**Exercise instructions**
Copy out all the lines of the data precisely, omitting any pictures.

**Collected material**
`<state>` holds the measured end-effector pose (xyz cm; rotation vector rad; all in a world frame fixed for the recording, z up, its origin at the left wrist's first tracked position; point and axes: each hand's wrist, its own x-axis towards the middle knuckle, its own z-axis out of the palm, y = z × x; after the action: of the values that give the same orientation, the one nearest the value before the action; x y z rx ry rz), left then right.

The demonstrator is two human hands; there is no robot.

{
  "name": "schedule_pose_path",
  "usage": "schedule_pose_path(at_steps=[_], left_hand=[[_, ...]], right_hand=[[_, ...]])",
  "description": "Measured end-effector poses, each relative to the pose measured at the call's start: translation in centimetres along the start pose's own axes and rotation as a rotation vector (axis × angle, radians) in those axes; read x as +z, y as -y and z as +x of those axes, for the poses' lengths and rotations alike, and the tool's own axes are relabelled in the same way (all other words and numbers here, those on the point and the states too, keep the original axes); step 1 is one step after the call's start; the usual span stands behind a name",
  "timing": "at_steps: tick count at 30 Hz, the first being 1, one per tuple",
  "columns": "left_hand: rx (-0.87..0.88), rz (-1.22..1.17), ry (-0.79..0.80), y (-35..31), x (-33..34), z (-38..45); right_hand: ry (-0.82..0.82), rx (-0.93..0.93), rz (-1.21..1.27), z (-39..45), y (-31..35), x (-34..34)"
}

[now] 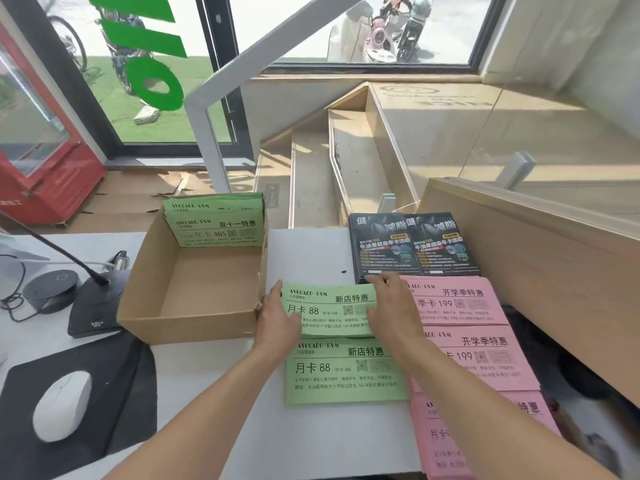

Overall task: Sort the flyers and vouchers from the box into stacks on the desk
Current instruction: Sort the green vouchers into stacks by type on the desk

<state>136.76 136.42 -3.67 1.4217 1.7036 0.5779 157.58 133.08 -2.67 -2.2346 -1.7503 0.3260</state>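
Both hands on the upper green stack [329,308], just right of the box [194,289] on the desk [304,251]. Left hand [278,315] at the stack's left edge, fingers fairly straight and laid along the paper, thumb seemingly on top; right hand [393,308] flat over the right end, fingers spread narrowly, pressing down, no pinch visible. Probably squaring the stack. To do it well: press in evenly from both short edges, keep the palms low so sheets don't fan, then nudge the near edge parallel to the lower green stack [346,370] without overlapping it. Worth minding the pink stacks [460,306] touching on the right, since a sideways push could ride over them, and the black flyers [414,244] just beyond the right fingertips. More green vouchers [216,220] leaning against the box's far wall, marked differently, so likely due a separate stack; free desk behind the green stacks looks the natural spot. Mouse [62,405] and microphone base [95,306] well apart on the left, no obstacle.
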Motion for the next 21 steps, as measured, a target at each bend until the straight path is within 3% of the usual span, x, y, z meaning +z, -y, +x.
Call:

**Response**
`<state>` holds the measured end-effector pose (xyz cm; rotation vector rad; all in a world frame fixed for the recording, z up, its origin at the left wrist's first tracked position; point and axes: each hand's wrist, its own x-axis towards the middle knuckle, its own z-axis out of the palm, y = z × x; after the action: of the values that give the same orientation, the one nearest the value before the action; x y z rx ry rz), left then right.

The demonstrator is two human hands; there is no robot.

{
  "name": "schedule_pose_path",
  "usage": "schedule_pose_path(at_steps=[_], left_hand=[[_, ...]], right_hand=[[_, ...]])",
  "description": "Measured end-effector poses, each relative to the pose measured at the call's start: translation in centimetres along the start pose's own axes and rotation as a rotation vector (axis × angle, radians) in those axes; read x as +z, y as -y and z as +x of those axes, for the poses' lengths and rotations alike, and the tool's own axes are relabelled in the same way (all other words and numbers here, those on the point and the states too, keep the original axes); step 1 is one step after the call's start; the usual span stands behind a name",
  "timing": "at_steps: tick count at 30 Hz, the first being 1, one per tuple",
  "columns": "left_hand: rx (-0.87..0.88), rz (-1.22..1.17), ry (-0.79..0.80), y (-35..31), x (-33..34), z (-38..45); right_hand: ry (-0.82..0.82), rx (-0.93..0.93), rz (-1.21..1.27), z (-39..45), y (-31..35), x (-34..34)"
}

[now] 

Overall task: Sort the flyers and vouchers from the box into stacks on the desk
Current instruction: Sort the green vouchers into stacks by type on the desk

<state>136.76 136.42 -3.67 1.4217 1.7036 0.5779 157.58 133.08 -2.67 -2.2346 -1.7503 0.3260</state>
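Both hands on the upper green stack [329,308], just right of the box [194,289] on the desk [304,251]. Left hand [278,315] at the stack's left edge, fingers fairly straight and laid along the paper, thumb seemingly on top; right hand [393,308] flat over the right end, fingers spread narrowly, pressing down, no pinch visible. Probably squaring the stack. To do it well: press in evenly from both short edges, keep the palms low so sheets don't fan, then nudge the near edge parallel to the lower green stack [346,370] without overlapping it. Worth minding the pink stacks [460,306] touching on the right, since a sideways push could ride over them, and the black flyers [414,244] just beyond the right fingertips. More green vouchers [216,220] leaning against the box's far wall, marked differently, so likely due a separate stack; free desk behind the green stacks looks the natural spot. Mouse [62,405] and microphone base [95,306] well apart on the left, no obstacle.
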Motion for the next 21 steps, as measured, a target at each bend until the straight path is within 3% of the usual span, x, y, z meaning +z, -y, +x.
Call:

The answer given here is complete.